Harz University of Applied Sciences is granted Erasmus+ funding
There are thousands of data scientists in Europe who make their skills available for free. Now these volunteers are supported by the EPSILON project of Harz University of Applied Sciences.
Today, data is one of the greatest treasures held by companies in order to run processes efficiently and be competitive. Understanding, preparing and exploiting this data costs money. Because this field is new and there is a lack of specialists in the labour market, often only large companies can afford access to data science.
This is too often the case, as many data experts apparently believe, since many of them help out small companies and associations in their free time. “These are individual IT experts and regional initiatives that recognise how important digitisation is for the existence of an organisation”, explains Prof. Theo Berger of Harz University of Applied Sciences, who noted the phenomenon during his time as a manager in the field of data science and artificial intelligence at the business consultancy Deloitte.
Since August 2020, Berger is Professor for Statistics and Data Science at the Faculty of Business Studies, and EPSILON is one of his first research projects here: “Many data-for-good initiatives only network on a regional level, and because of the large fluctuation in volunteers, an organised knowledge management is required to make the acquired knowledge available to other experts.” Typical projects are free clothing stores: volunteer data scientists have already shown repeatedly how to organise them efficiently, from the delivery of the packages to the search for the suitable item. “There is much that one shouldn’t have to constantly reinvent. The solutions and experiences are already out there.”
To enable better networking, Berger is planning a knowledge platform – by Europeans, for Europeans. The first step in setting up the platform was taken together with a Portuguese project partner, Nova University Lisbon, where the subject of data science has a solid academic grounding. There are also close links to “Data Science for Social Good Portugal”, one of the leading European initiatives in this field. “We can use this network’s contacts to identify problems, develop prototypical work processes and tools and present and test best practices”, says the 38-year-old, who himself studied for a while at Nova University Lisbon. “At the same time, awareness of the knowledge platform will automatically spread among the volunteer data scientists, and we simplify access to the relevant knowledge in the field of data science for all involved. In this way, we multiply our impact on social institutions”.
The technical organisation and design of the platform is in the hands of another partner, the University of Cyprus. How well the idea of a European knowledge platform works for further data-for-good initiatives will be discovered in the project phase running until 2025, through the founding of a new team in Lithuania together with the University of Vilnius. “This transfer is particularly important to us, because we want to lower the barriers to data science services for as many as possible”, says Prof. Theo Berger about the aims of EPSILON. This also falls within the goals of the Erasmus+ funding programme and its national agency DAAD. After all, the main audience is smaller companies without large budgets or individual business owners who need a programme code. Whether in Lisbon, Vilnius, Nicosia or in the Harz.
The students of Harz University of Applied Sciences also stand to gain from the EPSILON project, because it will give them the opportunity to collaborate on real projects: What are the challenges of data-driven projects, and how can they be addressed? Along the way, they also build bridges to their European colleagues.
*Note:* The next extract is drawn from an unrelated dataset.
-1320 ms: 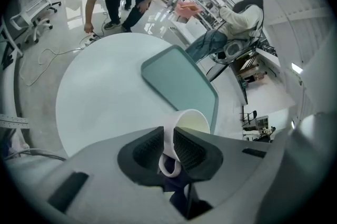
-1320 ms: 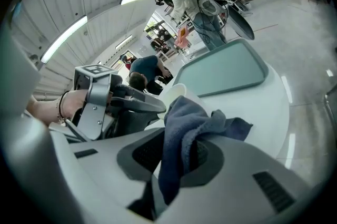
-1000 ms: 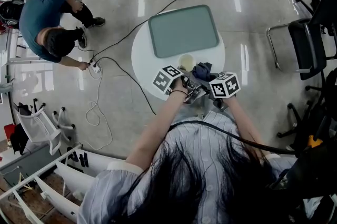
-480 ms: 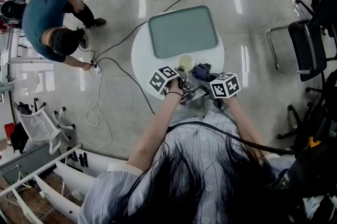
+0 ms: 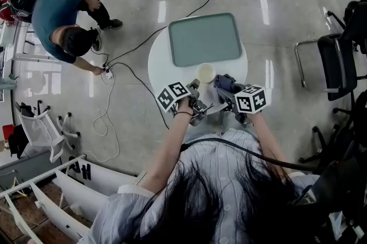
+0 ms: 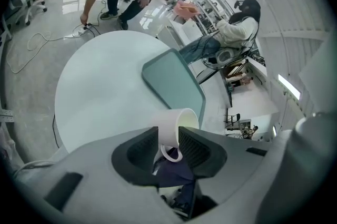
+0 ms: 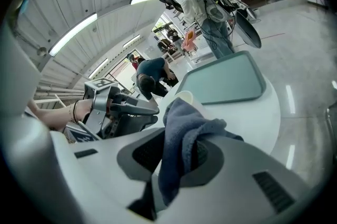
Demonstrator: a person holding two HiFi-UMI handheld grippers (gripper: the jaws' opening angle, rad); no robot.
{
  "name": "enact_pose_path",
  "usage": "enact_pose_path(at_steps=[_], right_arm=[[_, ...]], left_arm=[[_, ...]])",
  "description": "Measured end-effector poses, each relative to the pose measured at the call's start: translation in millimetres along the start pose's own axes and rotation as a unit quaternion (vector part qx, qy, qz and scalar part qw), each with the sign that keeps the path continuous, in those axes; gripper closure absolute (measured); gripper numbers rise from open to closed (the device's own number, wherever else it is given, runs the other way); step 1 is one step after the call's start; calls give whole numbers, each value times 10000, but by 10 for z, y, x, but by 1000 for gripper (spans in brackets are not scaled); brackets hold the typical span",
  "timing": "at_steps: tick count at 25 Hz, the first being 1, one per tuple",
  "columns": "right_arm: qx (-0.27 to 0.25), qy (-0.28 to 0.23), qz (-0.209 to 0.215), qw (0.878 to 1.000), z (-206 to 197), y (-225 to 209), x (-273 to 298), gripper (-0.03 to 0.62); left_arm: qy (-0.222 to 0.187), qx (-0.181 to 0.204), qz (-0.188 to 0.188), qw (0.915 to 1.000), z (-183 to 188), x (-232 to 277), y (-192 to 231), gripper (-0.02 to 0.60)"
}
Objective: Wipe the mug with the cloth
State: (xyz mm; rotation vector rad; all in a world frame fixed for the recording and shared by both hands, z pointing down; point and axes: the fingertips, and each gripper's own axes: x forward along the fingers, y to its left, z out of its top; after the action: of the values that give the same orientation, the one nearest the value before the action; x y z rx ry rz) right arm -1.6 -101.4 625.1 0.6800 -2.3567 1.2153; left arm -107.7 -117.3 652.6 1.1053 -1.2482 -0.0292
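Just off the tray (image 6: 174, 86)'s near edge, with bare table (image 6: 100, 86) top open leftward, the left gripper (image 6: 168, 136) clamped the plain white mug (image 6: 176, 124) at its handle, and the right gripper (image 7: 179, 152) pinched the blue cloth (image 7: 181, 130).

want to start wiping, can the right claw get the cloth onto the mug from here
Probably yes. The right claw grips the cloth, and the mug is just beyond it with nothing between. The left claw holds the mug by its handle, leaving its side bare.
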Motion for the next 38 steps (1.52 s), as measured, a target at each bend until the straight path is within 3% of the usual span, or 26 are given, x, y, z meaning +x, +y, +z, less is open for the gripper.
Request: enact_pose_path(at_steps=[3, 6, 11, 16, 21, 24, 31, 38], right_arm=[[-101, -9, 52, 9999, -7, 59, -47, 514], [-235, 3, 108, 9997, -6, 111, -123, 514], [-646, 69, 174, 9977, 65, 222, -187, 514], [-939, 31, 362, 9949, 174, 341, -257, 514], [-1155, 22, 558, 9917, 205, 409, -357, 514], [-1321, 86, 642, 9891, 185, 406, -416, 514], [-1383, 280, 774, 9870, 52, 348, -420, 514], [-1370, 328, 839, 9865, -4, 410, -344, 514]], left_arm=[[1, 296, -83, 9995, -26, -90, 21, 466], [-26, 835, -69, 9965, -78, -172, -4, 466], [-242, 1894, 78, 9816, -69, -333, -80, 468], [-556, 2444, 33, 9681, -38, -465, -231, 474], [-900, 2562, 79, 9624, -81, -593, -276, 517], [-1076, 2464, 86, 9631, -168, -651, -264, 520], [-1189, 2296, 51, 9660, -446, -828, -121, 523], [-1213, 2510, 91, 9603, -470, -1009, -35, 526]])
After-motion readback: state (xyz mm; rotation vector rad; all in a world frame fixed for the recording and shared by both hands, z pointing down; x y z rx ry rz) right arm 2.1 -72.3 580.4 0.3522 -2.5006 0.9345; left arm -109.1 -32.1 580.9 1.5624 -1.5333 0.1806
EPSILON stands for European Platform for Data Science: Incubation, Learning, Operations and Network. The project’s homepage offers detailed information.
More information about Prof. Dr Theo Berger’s research is available on his personal homepage. A portrait written when he started at Harz University of Applied Sciences can be found here: “Young, dynamic, strong in research”
Prof. Dr Theo Berger teaches at Harz University of Applied Sciences at the Faculty of Business Studies, in the fields of Statistics, Quantitative Methods, Computer-Assisted Statistics, Decision Models and Game Theory. Students can study Data Science as a master programme at the Faculty of Automation and Computer Science.